**How to complete this task**
Repeat word for word, please, only the lines from the one that includes "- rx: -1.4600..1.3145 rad" through the final line of the data.
##### Material provided #####
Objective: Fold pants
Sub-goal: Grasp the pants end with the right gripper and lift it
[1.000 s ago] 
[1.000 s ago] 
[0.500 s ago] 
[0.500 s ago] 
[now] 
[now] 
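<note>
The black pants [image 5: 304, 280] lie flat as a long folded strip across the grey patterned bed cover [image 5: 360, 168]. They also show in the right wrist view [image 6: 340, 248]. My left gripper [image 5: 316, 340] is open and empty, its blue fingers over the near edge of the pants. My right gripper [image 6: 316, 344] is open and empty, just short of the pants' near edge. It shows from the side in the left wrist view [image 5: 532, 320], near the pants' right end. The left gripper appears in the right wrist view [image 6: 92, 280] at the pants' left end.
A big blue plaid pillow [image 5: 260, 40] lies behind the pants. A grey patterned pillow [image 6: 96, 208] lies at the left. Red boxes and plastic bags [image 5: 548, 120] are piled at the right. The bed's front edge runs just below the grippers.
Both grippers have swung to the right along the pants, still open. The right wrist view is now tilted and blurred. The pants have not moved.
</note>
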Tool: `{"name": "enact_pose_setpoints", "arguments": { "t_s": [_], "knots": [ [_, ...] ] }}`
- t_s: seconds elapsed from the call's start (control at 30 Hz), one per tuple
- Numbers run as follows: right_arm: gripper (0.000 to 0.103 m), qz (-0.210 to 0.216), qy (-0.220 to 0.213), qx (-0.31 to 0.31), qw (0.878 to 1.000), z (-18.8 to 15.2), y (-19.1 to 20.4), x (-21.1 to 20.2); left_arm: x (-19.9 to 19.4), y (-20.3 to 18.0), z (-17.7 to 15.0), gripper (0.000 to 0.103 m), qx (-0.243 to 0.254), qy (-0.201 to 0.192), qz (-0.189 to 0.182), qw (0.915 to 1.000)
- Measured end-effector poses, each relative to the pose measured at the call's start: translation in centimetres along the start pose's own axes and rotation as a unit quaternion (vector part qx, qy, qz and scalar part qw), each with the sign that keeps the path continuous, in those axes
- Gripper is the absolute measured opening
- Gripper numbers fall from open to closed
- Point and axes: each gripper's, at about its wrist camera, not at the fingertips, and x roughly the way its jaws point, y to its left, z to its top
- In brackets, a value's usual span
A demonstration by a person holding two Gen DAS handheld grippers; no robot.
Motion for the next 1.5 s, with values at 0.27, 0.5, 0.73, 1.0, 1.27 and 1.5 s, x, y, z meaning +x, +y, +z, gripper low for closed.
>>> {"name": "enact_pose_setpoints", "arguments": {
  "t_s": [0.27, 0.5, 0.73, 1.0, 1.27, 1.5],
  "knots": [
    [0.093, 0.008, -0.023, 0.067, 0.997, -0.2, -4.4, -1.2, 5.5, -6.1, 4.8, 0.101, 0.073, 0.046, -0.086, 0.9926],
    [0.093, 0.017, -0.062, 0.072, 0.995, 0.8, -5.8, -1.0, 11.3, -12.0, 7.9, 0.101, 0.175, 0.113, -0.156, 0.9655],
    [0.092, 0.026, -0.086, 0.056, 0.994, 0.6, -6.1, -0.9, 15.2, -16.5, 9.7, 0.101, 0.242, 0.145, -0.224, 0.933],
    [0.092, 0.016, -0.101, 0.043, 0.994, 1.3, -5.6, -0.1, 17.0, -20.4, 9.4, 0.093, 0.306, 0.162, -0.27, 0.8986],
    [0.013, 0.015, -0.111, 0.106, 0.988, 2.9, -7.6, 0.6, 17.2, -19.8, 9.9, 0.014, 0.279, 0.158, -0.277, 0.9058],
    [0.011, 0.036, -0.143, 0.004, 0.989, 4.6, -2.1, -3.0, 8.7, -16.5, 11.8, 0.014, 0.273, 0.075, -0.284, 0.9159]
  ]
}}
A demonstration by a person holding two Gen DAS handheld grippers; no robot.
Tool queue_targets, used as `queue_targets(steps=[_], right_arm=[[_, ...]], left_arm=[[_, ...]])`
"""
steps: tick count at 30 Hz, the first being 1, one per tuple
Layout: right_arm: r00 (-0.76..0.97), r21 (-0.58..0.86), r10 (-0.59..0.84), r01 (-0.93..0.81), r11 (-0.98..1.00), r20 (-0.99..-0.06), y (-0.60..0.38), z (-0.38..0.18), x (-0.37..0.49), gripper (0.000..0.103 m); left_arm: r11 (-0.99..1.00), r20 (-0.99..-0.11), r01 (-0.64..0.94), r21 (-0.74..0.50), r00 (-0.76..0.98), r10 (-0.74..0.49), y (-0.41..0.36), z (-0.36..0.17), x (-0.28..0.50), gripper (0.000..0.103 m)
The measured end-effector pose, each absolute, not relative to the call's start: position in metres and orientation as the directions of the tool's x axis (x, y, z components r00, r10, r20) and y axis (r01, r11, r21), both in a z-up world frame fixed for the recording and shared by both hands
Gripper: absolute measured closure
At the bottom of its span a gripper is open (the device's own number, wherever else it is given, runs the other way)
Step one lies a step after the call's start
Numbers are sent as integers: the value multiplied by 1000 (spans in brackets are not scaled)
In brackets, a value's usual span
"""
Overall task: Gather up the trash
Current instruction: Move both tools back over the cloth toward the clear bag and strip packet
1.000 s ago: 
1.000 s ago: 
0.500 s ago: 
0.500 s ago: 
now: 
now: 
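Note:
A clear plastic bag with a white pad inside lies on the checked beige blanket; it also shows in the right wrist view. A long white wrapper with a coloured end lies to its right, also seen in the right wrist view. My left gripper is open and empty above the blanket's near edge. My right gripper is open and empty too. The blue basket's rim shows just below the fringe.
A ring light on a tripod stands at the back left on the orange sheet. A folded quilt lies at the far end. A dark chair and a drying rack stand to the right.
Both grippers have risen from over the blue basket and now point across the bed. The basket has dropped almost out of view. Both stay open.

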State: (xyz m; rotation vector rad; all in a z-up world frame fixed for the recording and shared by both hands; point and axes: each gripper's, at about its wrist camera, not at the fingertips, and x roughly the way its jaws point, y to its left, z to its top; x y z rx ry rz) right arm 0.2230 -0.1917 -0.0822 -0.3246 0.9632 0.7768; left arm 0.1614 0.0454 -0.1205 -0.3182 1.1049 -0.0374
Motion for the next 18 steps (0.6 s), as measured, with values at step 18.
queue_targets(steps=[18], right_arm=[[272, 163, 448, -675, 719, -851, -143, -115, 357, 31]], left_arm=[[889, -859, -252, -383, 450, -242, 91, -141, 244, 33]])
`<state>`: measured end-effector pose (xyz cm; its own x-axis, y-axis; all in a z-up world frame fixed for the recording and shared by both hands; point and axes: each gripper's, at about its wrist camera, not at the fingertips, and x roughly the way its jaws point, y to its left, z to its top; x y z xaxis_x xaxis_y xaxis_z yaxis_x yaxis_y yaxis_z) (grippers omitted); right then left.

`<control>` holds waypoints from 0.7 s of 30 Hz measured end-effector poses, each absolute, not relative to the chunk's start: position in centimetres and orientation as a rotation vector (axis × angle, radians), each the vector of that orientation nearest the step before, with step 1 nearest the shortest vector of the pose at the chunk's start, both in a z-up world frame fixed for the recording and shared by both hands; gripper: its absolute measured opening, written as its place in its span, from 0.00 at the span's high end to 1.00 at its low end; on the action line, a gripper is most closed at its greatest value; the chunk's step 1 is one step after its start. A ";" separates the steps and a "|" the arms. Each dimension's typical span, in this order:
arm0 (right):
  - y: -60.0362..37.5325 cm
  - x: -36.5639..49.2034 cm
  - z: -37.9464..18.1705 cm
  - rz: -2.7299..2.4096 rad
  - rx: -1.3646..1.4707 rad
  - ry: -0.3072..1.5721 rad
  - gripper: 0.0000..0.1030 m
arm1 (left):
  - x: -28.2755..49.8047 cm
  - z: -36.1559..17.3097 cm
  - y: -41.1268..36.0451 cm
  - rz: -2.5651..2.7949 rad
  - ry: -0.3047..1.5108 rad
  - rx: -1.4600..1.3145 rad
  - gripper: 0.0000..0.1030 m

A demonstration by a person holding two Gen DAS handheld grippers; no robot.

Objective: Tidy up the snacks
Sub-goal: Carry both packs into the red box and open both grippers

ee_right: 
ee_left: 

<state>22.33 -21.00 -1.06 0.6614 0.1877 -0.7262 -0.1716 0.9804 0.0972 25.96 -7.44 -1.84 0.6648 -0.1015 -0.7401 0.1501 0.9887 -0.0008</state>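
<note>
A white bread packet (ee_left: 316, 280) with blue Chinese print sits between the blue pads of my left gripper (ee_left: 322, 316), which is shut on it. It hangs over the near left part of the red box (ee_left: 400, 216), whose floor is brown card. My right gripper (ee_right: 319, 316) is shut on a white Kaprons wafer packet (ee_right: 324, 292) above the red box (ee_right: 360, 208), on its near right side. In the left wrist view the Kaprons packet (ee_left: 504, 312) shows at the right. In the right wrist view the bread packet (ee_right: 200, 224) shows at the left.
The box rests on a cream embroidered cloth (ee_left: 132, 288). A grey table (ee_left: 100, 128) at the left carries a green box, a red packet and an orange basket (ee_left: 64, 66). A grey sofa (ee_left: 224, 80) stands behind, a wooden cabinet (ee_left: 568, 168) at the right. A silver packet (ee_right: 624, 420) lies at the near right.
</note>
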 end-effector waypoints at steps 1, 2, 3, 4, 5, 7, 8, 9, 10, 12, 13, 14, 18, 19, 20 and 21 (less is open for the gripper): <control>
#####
**Response**
  - rx: -1.4600..1.3145 rad
  - gripper: 0.0000..0.1030 m

A demonstration by a person holding two Gen DAS handheld grippers; no robot.

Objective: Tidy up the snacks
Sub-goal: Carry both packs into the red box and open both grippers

ee_right: 
ee_left: 

<state>22.33 -21.00 -1.06 0.6614 0.1877 -0.7262 -0.1716 0.9804 0.0972 25.96 -7.44 -1.84 0.6648 -0.1015 -0.7401 0.1501 0.9887 -0.0008</state>
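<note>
A white bread packet (ee_left: 316, 280) with blue Chinese print sits between the blue pads of my left gripper (ee_left: 322, 316), which is shut on it. It hangs over the near left part of the red box (ee_left: 400, 216), whose floor is brown card. My right gripper (ee_right: 319, 316) is shut on a white Kaprons wafer packet (ee_right: 324, 292) above the red box (ee_right: 360, 208), on its near right side. In the left wrist view the Kaprons packet (ee_left: 504, 312) shows at the right. In the right wrist view the bread packet (ee_right: 200, 224) shows at the left.
The box rests on a cream embroidered cloth (ee_left: 132, 288). A grey table (ee_left: 100, 128) at the left carries a green box, a red packet and an orange basket (ee_left: 64, 66). A grey sofa (ee_left: 224, 80) stands behind, a wooden cabinet (ee_left: 568, 168) at the right. A silver packet (ee_right: 624, 420) lies at the near right.
</note>
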 end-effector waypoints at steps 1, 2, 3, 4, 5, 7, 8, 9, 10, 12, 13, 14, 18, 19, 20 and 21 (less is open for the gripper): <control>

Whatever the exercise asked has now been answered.